Ensuite, le Perpignanais a fait ses classes jusqu'au plus haut niveau, avec une première apparition comme juge de ligne à Roland-Garros en 1992, où il arbitrait des juniors.
Son souvenir le plus marquant à Paris ? Sa première finale comme juge de ligne en 1999 entre André Agassi et Andreï Medvedev.

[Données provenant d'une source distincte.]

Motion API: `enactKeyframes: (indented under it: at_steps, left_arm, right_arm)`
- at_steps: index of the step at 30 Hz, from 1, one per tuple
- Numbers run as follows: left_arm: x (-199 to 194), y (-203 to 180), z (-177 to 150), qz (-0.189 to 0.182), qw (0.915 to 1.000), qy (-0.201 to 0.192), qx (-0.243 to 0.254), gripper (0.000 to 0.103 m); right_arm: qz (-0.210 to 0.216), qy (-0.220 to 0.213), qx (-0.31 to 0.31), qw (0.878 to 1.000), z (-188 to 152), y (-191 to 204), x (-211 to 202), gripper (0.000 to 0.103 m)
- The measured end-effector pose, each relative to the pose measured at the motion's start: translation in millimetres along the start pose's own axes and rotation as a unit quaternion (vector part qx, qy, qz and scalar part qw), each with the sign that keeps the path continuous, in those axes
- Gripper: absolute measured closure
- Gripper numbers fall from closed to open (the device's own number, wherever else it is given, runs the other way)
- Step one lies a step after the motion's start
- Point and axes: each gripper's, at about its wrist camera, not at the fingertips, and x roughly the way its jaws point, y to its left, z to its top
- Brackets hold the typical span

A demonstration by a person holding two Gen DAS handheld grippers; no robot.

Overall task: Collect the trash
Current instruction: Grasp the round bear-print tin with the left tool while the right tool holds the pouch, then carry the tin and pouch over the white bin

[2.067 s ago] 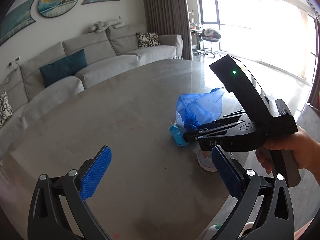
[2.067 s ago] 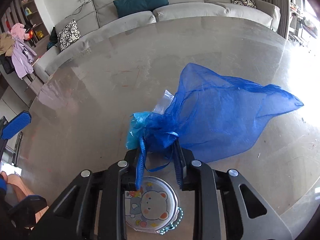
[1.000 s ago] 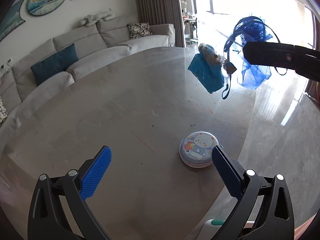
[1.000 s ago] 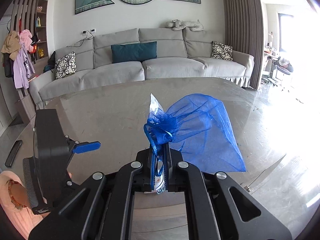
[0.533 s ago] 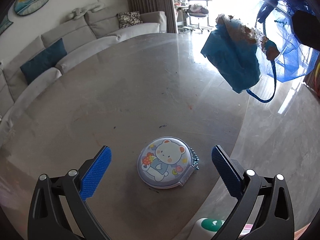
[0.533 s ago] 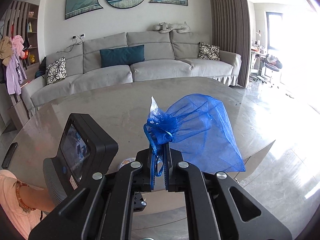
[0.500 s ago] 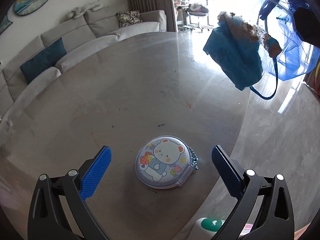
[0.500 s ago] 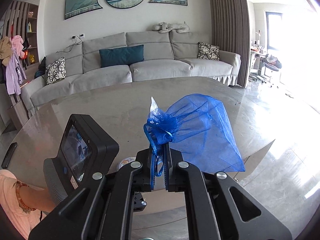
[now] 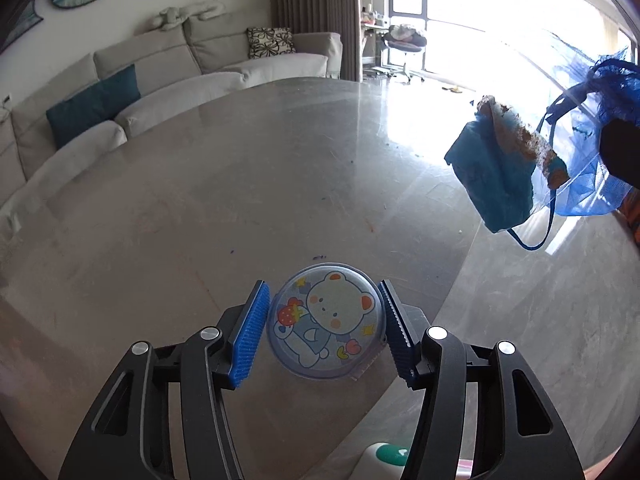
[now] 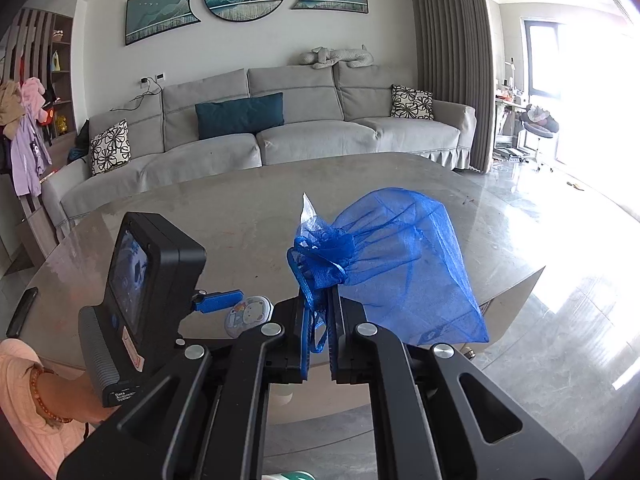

"Je suis au service. Je vois André Agassi remporter son premier Roland-Garros, le mec en pleurs. Il n'y a pas de mots", se souvient Kader Nouni.
Il obtient en 2007 son "badge d'or", le Graal de l'arbitrage en tennis qui lui permet d'officier dans les plus grands rendez-vous (Grand Chelem, Masters 1000, Coupe Davis et BJK Cup) en tant qu'arbitre de chaise.
Cette année-là, il siège pour la première fois sur la chaise en finale porte d'Auteuil, "une boucherie" sourit-il. La Belge Justine Henin étrille en un peu plus d'une heure la Serbe Ana Ivanovic 6-1, 6-2.
Rebelote en 2009, 2013, 2014 et 2021. Il a aussi eu l'honneur "d'une vie" d'arbitrer en finale à Wimbledon en 2018.
"On peut le faire qu'une fois. C'était Serena Williams contre Angelique Kerber. Bon le match a duré 55 minutes (6-3, 6-3 pour l'Allemande) mais c'était le temple du tennis", rigole le Français.
Avec le recul, l'arbitre de chaise garde son regard d'enfant sur ses 30 années sur les courts.
"Les mecs que je voyais gamin à la télévision, Guy Forget, Henri Lecomte, Yannick Noah, maintenant je les salue, on discute", s'émerveille-t-il encore aujourd'hui.